Three infected generals lurched into the room from the rear of the trailer. They’d found the back door. Robbins lurched quickly away, favoring his wounded leg, digging in his bag for more syringes of serum. 

David snatched up the pistol that Bal Shem dropped. He spun and emptied the clip into the three zombies. Exit wounds exploded from their backs. He hit one in the neck. They didn’t slow down much.

With a frothing infected man looming closer and closer, Dr. Robbins backed toward the front door. As Robbins met the door, his head brushed the curtains on the window aside, revealing faces of the infected smashed against the thin glass. Dejah screamed, pointing to the glass as it shattered, bloody arms reaching inside to grab the doctor.

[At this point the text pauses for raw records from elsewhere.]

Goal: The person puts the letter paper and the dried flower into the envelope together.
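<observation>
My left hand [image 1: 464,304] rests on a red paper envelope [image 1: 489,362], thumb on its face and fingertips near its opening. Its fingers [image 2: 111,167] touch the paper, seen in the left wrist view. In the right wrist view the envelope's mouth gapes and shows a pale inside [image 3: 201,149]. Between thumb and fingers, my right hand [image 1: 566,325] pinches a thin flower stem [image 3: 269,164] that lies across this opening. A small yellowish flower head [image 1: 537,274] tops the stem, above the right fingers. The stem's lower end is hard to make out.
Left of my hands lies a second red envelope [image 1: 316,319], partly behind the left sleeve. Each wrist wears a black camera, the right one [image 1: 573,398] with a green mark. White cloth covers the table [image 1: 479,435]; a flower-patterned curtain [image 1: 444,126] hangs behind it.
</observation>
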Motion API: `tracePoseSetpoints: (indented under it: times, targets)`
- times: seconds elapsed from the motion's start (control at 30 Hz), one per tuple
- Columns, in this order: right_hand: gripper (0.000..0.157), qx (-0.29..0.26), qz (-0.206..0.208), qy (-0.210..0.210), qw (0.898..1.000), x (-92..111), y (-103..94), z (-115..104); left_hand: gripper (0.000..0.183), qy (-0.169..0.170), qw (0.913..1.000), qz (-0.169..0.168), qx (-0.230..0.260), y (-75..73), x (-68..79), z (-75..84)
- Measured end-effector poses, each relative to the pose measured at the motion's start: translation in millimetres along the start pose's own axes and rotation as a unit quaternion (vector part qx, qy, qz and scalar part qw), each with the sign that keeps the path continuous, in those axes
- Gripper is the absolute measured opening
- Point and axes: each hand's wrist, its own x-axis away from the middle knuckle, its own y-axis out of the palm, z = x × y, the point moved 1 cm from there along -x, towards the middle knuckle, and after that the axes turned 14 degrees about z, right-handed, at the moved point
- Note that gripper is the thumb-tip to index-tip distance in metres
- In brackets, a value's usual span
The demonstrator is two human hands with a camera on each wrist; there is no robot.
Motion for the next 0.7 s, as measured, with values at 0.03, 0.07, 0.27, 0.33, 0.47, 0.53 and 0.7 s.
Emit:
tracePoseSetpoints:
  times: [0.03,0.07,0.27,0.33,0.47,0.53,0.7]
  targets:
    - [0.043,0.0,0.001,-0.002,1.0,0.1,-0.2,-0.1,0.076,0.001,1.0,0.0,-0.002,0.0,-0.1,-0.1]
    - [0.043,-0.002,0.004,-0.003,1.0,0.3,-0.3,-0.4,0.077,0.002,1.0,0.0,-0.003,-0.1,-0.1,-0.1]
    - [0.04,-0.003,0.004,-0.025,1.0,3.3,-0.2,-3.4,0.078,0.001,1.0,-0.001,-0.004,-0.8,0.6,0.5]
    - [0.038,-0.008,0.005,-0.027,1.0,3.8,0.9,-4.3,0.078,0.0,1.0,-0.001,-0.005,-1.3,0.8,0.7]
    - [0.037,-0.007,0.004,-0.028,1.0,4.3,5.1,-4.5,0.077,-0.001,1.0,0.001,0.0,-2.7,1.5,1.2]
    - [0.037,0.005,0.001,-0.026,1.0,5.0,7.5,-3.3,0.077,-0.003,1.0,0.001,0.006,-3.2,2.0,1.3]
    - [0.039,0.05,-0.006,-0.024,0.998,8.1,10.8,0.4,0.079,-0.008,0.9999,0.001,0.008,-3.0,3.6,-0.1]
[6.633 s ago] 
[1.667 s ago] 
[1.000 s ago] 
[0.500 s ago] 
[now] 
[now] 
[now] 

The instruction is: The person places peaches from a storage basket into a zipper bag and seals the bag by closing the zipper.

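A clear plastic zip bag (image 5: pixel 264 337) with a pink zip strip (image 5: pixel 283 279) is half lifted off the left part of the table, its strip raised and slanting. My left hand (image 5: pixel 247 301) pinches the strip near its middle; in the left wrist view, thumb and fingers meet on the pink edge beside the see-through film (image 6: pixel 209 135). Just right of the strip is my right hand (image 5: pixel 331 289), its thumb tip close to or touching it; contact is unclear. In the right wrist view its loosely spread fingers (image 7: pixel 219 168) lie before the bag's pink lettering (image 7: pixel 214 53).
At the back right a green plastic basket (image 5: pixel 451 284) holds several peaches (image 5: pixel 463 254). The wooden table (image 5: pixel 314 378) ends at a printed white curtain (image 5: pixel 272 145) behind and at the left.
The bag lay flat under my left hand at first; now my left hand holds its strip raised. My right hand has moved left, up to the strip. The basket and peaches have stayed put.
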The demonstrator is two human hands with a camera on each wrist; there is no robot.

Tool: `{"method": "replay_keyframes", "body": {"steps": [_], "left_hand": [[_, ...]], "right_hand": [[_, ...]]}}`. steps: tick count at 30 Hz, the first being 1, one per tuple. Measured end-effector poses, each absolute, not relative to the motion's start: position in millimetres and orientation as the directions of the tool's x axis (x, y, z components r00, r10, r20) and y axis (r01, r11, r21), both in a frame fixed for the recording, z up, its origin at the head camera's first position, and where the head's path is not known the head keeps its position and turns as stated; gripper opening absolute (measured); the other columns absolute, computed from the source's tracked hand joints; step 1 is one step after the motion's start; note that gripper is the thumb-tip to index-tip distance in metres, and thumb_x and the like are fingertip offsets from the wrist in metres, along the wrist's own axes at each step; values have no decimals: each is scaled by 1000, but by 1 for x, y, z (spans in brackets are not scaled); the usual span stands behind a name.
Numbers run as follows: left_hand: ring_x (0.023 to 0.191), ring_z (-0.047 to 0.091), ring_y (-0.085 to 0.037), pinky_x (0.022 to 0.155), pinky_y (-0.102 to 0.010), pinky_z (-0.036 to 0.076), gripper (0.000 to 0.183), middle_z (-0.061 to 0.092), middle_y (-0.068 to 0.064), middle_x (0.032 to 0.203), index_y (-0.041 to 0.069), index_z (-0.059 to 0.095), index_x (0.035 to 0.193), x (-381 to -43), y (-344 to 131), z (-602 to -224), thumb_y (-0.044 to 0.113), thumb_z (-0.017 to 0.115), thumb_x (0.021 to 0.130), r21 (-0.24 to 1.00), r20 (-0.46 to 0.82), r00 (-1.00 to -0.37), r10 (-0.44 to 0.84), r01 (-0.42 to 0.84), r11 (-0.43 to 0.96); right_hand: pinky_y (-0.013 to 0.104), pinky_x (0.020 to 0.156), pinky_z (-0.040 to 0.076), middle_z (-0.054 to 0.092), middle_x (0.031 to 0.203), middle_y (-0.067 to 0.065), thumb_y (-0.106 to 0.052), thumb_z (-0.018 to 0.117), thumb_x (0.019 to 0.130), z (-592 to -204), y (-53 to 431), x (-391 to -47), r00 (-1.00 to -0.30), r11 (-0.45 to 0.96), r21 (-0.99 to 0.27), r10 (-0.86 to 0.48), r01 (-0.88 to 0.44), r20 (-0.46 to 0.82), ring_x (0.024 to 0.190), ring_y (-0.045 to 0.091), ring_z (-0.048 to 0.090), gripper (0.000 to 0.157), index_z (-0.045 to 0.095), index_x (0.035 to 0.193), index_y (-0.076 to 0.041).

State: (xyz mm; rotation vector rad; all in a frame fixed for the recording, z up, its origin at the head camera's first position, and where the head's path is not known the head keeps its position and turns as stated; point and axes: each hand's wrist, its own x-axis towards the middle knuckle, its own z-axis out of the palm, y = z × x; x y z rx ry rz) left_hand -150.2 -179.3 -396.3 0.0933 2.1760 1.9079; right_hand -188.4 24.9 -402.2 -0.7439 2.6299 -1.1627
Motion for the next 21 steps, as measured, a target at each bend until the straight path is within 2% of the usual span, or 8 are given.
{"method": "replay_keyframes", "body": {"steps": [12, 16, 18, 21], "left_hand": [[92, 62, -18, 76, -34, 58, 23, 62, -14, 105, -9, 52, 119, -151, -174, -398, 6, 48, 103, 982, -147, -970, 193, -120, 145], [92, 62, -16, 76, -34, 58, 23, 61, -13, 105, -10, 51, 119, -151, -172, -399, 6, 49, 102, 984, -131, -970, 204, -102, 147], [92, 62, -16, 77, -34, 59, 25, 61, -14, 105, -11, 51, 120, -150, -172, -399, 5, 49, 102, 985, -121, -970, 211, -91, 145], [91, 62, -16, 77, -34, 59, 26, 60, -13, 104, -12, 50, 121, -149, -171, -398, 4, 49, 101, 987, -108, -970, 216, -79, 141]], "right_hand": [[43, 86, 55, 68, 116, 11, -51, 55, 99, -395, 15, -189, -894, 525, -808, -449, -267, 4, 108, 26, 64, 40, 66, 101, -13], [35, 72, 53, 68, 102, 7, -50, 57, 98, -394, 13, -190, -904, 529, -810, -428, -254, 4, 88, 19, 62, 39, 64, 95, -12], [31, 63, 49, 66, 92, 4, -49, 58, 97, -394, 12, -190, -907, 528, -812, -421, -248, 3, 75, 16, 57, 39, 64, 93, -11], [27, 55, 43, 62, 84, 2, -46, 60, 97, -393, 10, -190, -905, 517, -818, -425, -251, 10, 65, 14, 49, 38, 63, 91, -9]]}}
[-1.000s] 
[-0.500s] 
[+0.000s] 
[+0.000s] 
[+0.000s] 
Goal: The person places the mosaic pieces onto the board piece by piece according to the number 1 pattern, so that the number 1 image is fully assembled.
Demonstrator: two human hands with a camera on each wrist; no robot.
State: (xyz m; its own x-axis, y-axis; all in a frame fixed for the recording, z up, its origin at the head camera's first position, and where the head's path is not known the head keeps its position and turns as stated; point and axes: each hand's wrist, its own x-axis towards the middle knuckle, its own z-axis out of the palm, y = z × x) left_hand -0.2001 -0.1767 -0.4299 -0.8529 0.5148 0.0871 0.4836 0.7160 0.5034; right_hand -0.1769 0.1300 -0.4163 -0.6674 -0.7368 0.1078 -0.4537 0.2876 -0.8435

And then suddenly: “Get down!” It was Brooks’s voice from outside.

Dr. Robbins ducked as Brooks peppered the door’s window with rifle shots. Brains sprayed through the window into the trailer. Bullets riddled the walls and made the place shudder. Zombies with ruined skulls fell in heaps down the stairs outside. The rest of the infected outside moved away from the door. Robbins crawled toward Dejah and Selah. Bal Shem hissed and reached out for David.  He snatched his ankle and brought David down hard. He tried to catch himself but slipped on the carnage-smeared ground.

The front door of the trailer burst open, breaking the locks and splintering the wood. Brooks stood in the doorway, M-16s in each hand.